◆ REQUIREMENT
Reproduce the top of the data verbatim, through and including the line that contains "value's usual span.".

◆ EXERCISE DATA
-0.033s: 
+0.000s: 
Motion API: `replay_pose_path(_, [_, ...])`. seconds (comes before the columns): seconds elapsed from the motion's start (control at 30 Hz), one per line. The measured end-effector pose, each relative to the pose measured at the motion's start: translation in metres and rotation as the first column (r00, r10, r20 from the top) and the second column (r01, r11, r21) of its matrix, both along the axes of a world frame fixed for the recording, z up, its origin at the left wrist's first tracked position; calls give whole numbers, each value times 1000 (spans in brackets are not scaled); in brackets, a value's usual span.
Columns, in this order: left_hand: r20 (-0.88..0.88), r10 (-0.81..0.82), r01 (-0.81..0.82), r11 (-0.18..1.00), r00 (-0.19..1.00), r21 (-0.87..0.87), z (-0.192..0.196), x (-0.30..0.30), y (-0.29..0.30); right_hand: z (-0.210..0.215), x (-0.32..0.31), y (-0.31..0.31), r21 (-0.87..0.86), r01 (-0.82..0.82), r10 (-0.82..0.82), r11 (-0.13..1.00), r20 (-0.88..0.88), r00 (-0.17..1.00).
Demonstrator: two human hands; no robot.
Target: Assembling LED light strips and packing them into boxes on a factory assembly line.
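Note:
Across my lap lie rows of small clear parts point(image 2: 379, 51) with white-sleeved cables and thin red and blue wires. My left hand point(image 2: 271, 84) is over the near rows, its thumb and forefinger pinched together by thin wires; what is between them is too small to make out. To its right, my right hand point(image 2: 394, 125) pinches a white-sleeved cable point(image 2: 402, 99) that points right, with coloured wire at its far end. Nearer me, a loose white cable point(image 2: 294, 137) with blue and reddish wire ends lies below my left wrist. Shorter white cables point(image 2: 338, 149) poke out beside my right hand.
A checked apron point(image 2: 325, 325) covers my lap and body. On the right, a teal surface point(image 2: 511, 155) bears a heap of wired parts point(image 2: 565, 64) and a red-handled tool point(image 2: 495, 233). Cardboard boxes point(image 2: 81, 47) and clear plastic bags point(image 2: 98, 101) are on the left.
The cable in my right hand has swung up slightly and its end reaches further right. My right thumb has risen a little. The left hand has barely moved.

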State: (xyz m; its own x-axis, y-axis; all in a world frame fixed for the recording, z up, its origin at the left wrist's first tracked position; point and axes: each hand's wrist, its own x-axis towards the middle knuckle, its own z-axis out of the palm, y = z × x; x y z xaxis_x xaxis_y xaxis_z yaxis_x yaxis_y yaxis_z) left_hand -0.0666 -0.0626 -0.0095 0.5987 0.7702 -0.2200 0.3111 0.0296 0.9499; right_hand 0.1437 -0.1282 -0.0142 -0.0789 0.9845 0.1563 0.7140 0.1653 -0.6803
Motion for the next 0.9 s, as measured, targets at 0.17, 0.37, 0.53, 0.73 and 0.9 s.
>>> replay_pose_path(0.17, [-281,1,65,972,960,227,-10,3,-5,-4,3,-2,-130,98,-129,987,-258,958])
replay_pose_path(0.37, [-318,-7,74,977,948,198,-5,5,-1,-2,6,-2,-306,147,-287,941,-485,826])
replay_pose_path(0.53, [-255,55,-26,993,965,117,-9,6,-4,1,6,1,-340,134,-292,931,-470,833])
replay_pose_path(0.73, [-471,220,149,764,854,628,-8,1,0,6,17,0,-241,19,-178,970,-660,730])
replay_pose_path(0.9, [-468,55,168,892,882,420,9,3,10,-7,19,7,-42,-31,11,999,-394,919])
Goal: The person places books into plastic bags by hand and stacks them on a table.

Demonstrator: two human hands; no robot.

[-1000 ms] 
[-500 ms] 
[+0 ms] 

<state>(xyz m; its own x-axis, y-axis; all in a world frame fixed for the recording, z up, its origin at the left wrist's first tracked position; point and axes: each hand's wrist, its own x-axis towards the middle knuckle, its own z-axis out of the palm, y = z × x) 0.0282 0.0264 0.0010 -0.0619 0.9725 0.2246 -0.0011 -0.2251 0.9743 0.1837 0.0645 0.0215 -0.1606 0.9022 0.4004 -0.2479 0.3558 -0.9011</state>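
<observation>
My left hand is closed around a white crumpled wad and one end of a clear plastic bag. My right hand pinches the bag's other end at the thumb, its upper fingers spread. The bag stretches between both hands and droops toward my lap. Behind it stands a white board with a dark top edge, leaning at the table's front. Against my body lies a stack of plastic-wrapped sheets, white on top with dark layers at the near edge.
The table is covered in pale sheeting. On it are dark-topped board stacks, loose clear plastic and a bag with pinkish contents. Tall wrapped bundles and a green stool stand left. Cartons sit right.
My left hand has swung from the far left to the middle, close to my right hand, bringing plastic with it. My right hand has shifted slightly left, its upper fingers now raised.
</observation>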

◆ COMPLETED TASK
-0.033s: 
+0.000s: 
Motion API: `replay_pose_path(_, [_, ...])`. seconds (comes before the columns): seconds elapsed from the motion's start (control at 30 Hz), one per line. The measured end-effector pose, each relative to the pose measured at the motion's start: translation in metres and rotation as the first column (r00, r10, r20 from the top) and the second column (r01, r11, r21) of its matrix, both along the axes of a world frame fixed for the recording, z up, its origin at the left wrist's first tracked position; calls give whole numbers, each value times 1000 (spans in brackets are not scaled); in brackets, a value's usual span.

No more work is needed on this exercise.